梅雨の晴れ間に月が見えたのでミラーレス1眼レフ NIKON1で直接焦点撮影しました。丁度半月
なのでクレーターが良く見えます。シーイングは靄が掛かったようで決して良いとは言えない
空でした。焦点距離1200mmの望遠鏡で直接焦点撮影した時の満月の画像の大きさは10.6mmと
言われています。NIKON1の撮像素子のサイズは13.2 x 8.8mmなので満月の場合は全体が
入り切らない事になります。
ついでに土星も撮影しましたが高度が20度と低いうえに空に靄が掛かったような最悪の条件
だったので見え味は良くありません。木星は既に西の空に沈み掛かっており撮影は出来ません
でした。
2.口径115mmニュートン反射望遠鏡
口径80mm屈折望遠鏡の購入で見え味は改善されたのですが、反射望遠鏡の原理を勉強したら
小生の悪い癖で実際に触って見たくなりました。反射望遠鏡にもピンからキリまであって
どれを買うか迷いましたが、貧乏性の小生はいわゆる「買ってはいけない望遠鏡」の部類の
口径115mm、焦点距離910mmの米国ミード社のDS-115なる中古品をネットオークションでゲット
しました。6,000円で落札しましたが電動の経緯台付き(電源部とリモコン無し)だったので
良しとしました(後で電動機能は全く使い物にならない事が判明)。
ファインダーは6倍x25mmで十字線は綺麗で問題なし。接眼部のドローチューブの可動範囲は
最大5cmで動きはスムーズですが若干のガタがあります。アイピースは24.5mmのツァイス
サイズでH12.5mmが付属していました。
経緯台と3脚です。この望遠鏡は元々モーターで自動導入・追尾する仕様のようですが、
電源部とリモコンが欠品しているため手動で動かすしかありません。欠品のパーツは
買うと何万円か必要だし、3脚の足が途中で固定されておらず不安定で自動追尾に耐えられる
とは思えません。経緯台もガタがあり水平、垂直を固定した状態でも手で動かすと鏡筒の先端が
上下左右に2〜3cmくらい動きます。鏡筒バンドが金属製でなくプラスチックなのが主原因だと
思われます。やっぱりアメリカ製(製造は台湾)は大雑把でダメですね。
このため後述するように60mm屈折望遠鏡の赤道儀と3脚に交換しました。
主鏡がホコリでくすんでいたので磨くことにしました。ミラーをセルから取り外すと光軸が
ずれる恐れがあるのでセルに固定したまま洗剤で磨きます。ミラーはかなり汚れて
おりカメラと小生の顔がくすんで見えます。なお、斜鏡は綺麗だったので洗浄は止めました。
小生の実力では再取付時の光軸調整は困難です。
洗剤を少しだけ付けて指先で優しく洗浄しました。2〜3回磨きましたが乾くとまだ少し
白い斑点が残っていました。マルチコートされていても磨き過ぎるとアルミメッキに傷が付く
恐れがあり程々で止めました。それでもカメラと小生の顔がくっきりと映るし、少し離れて
見るとミラーの汚れは気にならないので良しとします。
前述したようにオリジナルのアルミ3脚と経緯台はグラグラで不安定なため60mm屈折望遠鏡の
赤道儀と木製3脚に交換しました。鏡筒バンド部分をオリジナル経緯台から取り外して3mm厚の
アルミ板に固定したあとM6ネジで赤道儀に取り付けました。鏡筒バンドがプラスチック製
なので強度は十分ではありませんが鏡筒が軽いため安定性はかなり向上しました。
写真で見る通り経緯台的な使用方法にしており初心者はこの方が楽です。
左右の重量バランスを取るためにダンベル用の重り3個を追加しています。
ドローチューブにガタがあるため正確なピント合わせが難しいので減速装置を自作しました。
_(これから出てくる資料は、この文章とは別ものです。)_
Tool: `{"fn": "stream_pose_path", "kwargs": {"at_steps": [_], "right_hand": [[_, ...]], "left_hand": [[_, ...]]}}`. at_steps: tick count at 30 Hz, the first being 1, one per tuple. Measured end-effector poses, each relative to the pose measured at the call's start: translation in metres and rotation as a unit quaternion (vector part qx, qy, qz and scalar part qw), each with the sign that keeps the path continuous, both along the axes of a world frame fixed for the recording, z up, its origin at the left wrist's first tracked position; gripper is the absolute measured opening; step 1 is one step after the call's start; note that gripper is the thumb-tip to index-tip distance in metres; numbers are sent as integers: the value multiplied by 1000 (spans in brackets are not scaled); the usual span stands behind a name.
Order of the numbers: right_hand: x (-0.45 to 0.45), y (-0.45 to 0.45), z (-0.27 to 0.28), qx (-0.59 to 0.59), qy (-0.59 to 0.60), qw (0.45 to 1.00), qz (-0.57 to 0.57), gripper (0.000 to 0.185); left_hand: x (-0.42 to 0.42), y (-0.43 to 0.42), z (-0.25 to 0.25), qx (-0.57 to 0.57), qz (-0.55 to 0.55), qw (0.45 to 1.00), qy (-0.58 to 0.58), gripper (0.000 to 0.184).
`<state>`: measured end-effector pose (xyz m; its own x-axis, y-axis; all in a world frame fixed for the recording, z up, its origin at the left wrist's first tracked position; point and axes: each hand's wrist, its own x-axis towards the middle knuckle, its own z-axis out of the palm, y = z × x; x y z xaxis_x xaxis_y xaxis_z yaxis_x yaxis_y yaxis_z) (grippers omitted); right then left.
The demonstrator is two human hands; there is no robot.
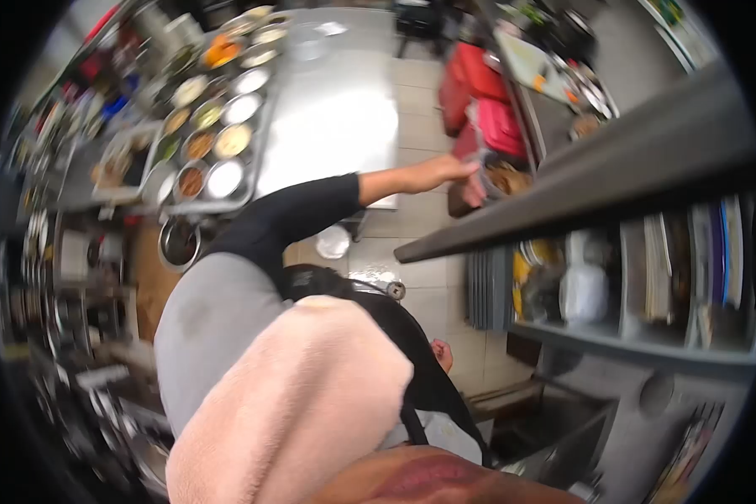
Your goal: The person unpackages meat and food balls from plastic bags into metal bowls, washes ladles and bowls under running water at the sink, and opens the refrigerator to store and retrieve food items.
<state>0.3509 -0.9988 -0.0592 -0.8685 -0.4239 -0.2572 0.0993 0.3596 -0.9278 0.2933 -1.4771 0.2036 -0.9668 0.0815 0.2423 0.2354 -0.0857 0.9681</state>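
My left hand, at the end of a black sleeve, reaches across to the right. Its thumb and fingers close at the near edge of a see-through bag or tub with brown contents. Blur hides what exactly is between the fingers. Right behind that sit a red bin and a pinkish-red container. Lower down, beside my body, my right hand shows only in part. Its fingers look curled, with nothing visible in them. A light pink towel lies over my shoulder and chest.
A steel table extends ahead, with several round food pans in a tray on its left. A dark shelf edge juts in from the right, above a lower shelf. The tiled floor bears a small round drain-like object.
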Motion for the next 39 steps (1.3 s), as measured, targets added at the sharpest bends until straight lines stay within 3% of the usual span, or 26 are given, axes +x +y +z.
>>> {"fn": "stream_pose_path", "kwargs": {"at_steps": [3, 4, 8, 10, 13, 14, 17, 18, 20, 22, 24, 26, 31, 35, 39], "right_hand": [[4, -5, 2, 78, -24, 996, -43, 13], [1, -3, -1, 107, -35, 993, -45, 12], [-14, 19, -22, 128, -185, 970, -92, 13], [-30, 33, -52, 170, -160, 971, -61, 19], [-65, 37, -103, 249, 78, 965, 42, 28], [-83, 34, -105, 249, -38, 967, -37, 31], [-179, -2, -83, 314, -68, 947, -6, 38], [-211, -46, -16, 280, -41, 959, -26, 42], [-280, -71, -41, 157, -104, 980, -59, 41], [-352, -95, -74, 148, -31, 989, 5, 26], [-406, -144, -53, 134, 34, 990, 16, 16], [-453, -194, -45, 48, 23, 998, 32, 14], [-521, -310, -28, 39, 110, 989, 90, 12], [-554, -382, 12, 83, 93, 988, 90, 12], [-590, -438, 35, 48, 99, 994, 5, 11]], "left_hand": [[-7, 10, -13, -7, -61, 998, -22, 41], [-13, 7, -16, -48, -53, 997, -33, 39], [-49, -15, -46, -4, -38, 995, -88, 38], [-73, -30, -60, -6, -12, 995, -95, 38], [-114, -54, -83, 6, 34, 993, -112, 37], [-128, -62, -87, 9, 69, 990, -121, 32], [-164, -86, -91, 55, 153, 975, -153, 29], [-173, -91, -93, 60, 172, 971, -153, 29], [-193, -107, -95, 66, 209, 964, -151, 30], [-205, -122, -91, 51, 231, 958, -163, 29], [-214, -141, -84, 39, 252, 951, -178, 29], [-226, -166, -87, 35, 281, 943, -175, 30], [-276, -251, -98, 12, 358, 907, -223, 30], [-352, -341, -113, 61, 321, 878, -349, 38], [-453, -414, -98, 17, 171, 923, -343, 57]]}}
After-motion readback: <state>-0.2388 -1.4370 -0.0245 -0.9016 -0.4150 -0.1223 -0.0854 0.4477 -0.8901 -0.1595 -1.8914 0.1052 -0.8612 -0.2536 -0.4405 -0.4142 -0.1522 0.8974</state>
アマチュア無線で使う4.5:1の減速装置(井上電機FDAM3からの取外し品)をアルミ板を工作
して接眼部に取付けました。ダイヤルツマミもFDAM3からの取外し品です。
当初、ピントノブの右側に取付けましたが主鏡を上にして鏡筒を縦に仮置きする場合に邪魔に
なるので左側に変更しました。これでピント合わせが若干楽になりました。梅雨の合間の好天
を待って反射望遠鏡の性能テストをしたいと思っています。
その後、2016年5月に火星が地球に大接近する「スーパーマース」が到来しました。これはチャンス
と早速この反射望遠鏡で火星を観測しました。さすがに木星の次に明るい星が火星でした。
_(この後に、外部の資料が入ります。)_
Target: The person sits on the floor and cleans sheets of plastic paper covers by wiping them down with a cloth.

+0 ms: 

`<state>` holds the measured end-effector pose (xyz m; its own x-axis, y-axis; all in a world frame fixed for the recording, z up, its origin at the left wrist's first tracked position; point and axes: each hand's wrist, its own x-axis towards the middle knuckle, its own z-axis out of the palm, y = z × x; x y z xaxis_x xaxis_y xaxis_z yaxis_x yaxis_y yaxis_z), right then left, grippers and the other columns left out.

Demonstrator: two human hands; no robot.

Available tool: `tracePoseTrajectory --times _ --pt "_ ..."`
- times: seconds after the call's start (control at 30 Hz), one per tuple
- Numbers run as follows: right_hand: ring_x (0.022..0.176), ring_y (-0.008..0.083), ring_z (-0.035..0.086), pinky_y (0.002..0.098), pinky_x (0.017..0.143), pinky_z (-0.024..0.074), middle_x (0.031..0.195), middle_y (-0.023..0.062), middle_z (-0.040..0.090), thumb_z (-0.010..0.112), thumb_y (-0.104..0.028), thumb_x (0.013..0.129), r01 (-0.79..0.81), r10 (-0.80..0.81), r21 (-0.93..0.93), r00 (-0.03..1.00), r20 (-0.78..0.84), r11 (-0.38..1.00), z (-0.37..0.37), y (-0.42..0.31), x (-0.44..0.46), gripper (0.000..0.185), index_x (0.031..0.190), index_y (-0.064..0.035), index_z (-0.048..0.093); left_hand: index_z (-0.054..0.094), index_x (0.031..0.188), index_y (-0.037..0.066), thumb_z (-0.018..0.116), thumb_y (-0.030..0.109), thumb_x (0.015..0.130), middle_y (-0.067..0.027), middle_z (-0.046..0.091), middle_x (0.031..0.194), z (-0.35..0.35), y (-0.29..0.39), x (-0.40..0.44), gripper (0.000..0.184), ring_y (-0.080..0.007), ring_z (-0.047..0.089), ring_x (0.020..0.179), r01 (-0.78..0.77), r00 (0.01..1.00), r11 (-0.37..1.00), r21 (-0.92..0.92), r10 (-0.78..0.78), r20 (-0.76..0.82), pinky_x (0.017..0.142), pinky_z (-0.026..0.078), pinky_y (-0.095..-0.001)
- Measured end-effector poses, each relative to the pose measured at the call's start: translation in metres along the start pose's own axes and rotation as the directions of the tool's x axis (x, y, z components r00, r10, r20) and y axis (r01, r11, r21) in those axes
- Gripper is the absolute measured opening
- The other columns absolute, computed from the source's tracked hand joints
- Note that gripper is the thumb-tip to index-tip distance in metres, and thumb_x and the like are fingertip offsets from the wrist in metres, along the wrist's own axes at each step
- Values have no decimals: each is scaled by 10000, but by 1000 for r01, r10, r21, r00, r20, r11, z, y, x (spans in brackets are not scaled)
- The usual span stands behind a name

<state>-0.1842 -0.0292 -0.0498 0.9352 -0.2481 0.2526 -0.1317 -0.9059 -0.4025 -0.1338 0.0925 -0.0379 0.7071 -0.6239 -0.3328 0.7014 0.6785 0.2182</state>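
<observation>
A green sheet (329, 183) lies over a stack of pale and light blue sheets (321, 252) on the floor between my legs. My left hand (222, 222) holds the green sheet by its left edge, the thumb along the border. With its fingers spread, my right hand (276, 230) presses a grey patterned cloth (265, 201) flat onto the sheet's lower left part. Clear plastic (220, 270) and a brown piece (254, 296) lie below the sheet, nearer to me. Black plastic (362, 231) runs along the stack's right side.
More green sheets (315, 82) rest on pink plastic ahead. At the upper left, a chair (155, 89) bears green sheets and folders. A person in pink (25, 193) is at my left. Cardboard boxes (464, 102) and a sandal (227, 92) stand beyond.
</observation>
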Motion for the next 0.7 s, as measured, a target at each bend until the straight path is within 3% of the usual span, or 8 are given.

望遠鏡自体の倍率が72倍、デジカメの光学倍率が4.2倍の「コリメート法」で撮影しましたが、
望遠鏡の光軸調整が良くないためか楕円形に写っています。この程度の望遠鏡では火星の縞模様は
見えなくて当然です。大接近時期でも火星をちゃんと写すにはもっと高級な望遠鏡及び自動追尾
する架台と頑強な三脚が必要のようです。